Debug third-party code
Red Gate .NET Reflector 10.1.2.1172 VSPro
, even if you don’t have the source. NET Reflector Pro provides the latest version of .NET Reflector, plus a Visual Studio add-in containing the Pro features .NET Reflector Pro integrates .NET Reflector into Visual Studio to allow you to seamlessly debug into third-party code and assemblies, even if you don’t have the source code for them. For example, you may have a project that contains a third-party assembly, but you cannot step into it because you do not have the source code, symbols, or PDB file. After you have installed .NET Reflector Pro, you can use the Visual Studio add-in to select and decompile the assembly that you are interested in.Developers use .NET Reflector VSPro to:
Debug assemblies without source code using the Visual Studio debugger Decompile and explore .NET assemblies inside Visual Studio Serve as a powerful object browser Decompile .NET code to understand how it works Learn or teach the complexities of a .NET language Provide a better alternative to library documentation Recover lost or unavailable source code Locate performance issues Analyze dependencies Check obfuscation
Look inside any .NET codeDebug your application
Understand how applications work
Follow bugs through your application to see where the problem is your own code, third-party libraries, or components used by your application.

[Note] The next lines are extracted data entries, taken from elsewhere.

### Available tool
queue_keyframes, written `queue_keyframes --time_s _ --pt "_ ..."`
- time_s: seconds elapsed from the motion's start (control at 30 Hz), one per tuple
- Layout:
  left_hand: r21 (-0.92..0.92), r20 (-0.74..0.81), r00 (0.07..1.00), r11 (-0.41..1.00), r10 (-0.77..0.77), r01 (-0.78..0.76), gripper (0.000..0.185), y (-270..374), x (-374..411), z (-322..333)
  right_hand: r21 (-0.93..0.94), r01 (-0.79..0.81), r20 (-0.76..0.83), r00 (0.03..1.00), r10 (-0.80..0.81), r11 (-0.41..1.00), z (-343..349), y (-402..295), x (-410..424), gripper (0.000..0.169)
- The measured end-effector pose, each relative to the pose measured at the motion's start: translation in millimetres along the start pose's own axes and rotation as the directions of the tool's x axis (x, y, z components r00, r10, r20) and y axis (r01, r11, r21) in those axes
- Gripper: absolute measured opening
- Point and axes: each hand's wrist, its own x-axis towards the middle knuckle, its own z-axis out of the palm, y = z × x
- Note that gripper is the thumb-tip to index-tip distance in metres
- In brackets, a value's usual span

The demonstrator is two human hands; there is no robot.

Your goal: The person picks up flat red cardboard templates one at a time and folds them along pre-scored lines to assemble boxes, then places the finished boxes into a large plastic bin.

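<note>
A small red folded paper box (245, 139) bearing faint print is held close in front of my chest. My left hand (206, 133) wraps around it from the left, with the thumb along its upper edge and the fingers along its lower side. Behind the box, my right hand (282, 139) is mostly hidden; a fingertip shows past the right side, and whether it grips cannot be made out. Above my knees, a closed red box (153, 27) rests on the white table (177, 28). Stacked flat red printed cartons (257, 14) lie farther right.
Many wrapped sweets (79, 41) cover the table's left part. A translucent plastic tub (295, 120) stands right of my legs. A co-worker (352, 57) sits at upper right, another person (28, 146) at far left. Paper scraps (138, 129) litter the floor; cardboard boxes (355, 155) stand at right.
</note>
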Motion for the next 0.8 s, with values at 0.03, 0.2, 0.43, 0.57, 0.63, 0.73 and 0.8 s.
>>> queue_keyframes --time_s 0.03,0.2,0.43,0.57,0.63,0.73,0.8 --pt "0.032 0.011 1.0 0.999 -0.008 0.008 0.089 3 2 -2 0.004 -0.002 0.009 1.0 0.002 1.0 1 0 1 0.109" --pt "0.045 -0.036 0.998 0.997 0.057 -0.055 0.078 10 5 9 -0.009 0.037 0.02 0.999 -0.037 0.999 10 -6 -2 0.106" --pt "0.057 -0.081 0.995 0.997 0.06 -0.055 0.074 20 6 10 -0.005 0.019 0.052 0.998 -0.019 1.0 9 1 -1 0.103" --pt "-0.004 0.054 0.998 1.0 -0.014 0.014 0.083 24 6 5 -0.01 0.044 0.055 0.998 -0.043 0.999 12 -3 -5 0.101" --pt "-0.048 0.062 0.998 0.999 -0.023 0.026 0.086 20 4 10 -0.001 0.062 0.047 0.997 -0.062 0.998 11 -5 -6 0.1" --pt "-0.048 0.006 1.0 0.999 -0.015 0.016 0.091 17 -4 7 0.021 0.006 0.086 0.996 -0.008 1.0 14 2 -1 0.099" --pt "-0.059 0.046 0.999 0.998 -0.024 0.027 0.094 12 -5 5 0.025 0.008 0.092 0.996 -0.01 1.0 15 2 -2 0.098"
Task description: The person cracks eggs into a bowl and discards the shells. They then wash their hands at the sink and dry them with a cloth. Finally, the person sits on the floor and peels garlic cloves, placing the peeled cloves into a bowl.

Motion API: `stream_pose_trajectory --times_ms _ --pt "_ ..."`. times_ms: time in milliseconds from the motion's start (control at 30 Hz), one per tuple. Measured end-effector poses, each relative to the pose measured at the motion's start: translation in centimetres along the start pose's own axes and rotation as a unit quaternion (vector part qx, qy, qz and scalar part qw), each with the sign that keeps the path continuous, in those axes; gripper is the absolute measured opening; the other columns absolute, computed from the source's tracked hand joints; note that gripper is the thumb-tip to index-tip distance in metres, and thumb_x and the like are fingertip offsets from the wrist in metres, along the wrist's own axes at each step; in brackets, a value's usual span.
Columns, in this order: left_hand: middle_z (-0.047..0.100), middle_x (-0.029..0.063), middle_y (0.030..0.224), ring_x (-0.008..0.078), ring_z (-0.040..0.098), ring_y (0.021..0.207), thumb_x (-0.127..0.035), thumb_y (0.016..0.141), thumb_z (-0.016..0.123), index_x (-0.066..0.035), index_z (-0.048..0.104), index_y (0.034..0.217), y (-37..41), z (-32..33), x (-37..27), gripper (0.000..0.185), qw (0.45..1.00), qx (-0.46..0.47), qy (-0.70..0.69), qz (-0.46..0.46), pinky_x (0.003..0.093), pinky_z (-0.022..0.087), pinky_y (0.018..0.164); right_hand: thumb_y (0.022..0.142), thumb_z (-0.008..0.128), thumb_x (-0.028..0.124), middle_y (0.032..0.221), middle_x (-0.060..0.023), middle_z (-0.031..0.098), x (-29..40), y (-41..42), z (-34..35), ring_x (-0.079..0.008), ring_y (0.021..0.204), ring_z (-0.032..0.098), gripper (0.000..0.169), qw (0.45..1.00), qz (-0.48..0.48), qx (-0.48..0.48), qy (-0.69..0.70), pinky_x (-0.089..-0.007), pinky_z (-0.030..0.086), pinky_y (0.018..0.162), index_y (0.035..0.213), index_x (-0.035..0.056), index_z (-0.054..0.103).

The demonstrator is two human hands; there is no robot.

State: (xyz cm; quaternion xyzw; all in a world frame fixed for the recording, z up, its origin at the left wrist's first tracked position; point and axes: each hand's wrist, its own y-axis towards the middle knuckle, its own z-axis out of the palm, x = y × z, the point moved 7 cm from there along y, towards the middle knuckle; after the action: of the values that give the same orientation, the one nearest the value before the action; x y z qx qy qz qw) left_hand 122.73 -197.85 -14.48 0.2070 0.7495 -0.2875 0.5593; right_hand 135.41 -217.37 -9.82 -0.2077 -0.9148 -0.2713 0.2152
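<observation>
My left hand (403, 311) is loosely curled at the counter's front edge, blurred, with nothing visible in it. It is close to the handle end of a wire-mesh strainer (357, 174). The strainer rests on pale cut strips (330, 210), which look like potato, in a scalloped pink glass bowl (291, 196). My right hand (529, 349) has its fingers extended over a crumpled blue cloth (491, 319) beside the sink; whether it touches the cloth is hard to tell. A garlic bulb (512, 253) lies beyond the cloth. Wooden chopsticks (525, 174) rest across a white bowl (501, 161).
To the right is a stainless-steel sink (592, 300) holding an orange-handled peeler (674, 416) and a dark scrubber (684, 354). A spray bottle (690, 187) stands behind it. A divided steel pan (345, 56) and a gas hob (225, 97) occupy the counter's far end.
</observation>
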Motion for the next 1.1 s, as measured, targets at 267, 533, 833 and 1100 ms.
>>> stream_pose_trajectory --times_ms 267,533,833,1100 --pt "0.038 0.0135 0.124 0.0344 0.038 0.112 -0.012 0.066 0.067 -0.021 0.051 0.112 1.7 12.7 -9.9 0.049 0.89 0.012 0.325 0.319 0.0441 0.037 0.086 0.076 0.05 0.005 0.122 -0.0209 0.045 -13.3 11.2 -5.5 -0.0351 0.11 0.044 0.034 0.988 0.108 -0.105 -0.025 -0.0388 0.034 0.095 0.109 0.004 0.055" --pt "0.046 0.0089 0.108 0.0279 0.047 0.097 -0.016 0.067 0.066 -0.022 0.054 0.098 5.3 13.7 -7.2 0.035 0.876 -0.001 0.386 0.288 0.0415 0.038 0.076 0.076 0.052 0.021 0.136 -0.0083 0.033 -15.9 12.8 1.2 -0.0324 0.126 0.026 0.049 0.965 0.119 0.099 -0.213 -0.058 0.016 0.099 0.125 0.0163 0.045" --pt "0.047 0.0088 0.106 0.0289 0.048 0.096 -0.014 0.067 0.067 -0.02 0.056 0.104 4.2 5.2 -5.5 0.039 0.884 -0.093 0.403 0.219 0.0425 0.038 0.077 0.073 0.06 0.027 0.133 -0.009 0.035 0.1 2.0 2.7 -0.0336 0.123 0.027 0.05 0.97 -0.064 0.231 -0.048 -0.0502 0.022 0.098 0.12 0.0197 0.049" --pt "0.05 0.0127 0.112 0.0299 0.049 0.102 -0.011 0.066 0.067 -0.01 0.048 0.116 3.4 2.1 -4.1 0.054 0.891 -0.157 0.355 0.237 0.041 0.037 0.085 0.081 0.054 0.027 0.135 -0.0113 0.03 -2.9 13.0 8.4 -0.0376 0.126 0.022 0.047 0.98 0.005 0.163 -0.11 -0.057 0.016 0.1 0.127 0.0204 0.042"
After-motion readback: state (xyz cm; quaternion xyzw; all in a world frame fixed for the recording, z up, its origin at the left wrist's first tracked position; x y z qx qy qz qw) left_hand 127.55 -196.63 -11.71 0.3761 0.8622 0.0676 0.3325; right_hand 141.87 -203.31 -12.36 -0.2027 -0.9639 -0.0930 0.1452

Look inside APIs, SharePoint, and other third-party platforms
Inherited an application with no documentation and no comments? Use .NET Reflector to understand how the code runs and avoid bugs.
Third-party platforms aren't always well-documented. Use .NET Reflector to look inside their assemblies, and see how they work and which APIs you can call.
Debug third-party code fast
Using third-party technologies is a great way to get stuff done fast without re-inventing the wheel. But it’s hard to debug libraries, components, and frameworks you didn’t write.
.NET Reflector saves time and simplifies development by letting you see and debug into the source of all the .NET code you work with.
Follow bugs through your own code, third-party components, and any compiled .NET code you work with. You can see third-party code in Visual Studio, and debug into it just like your own.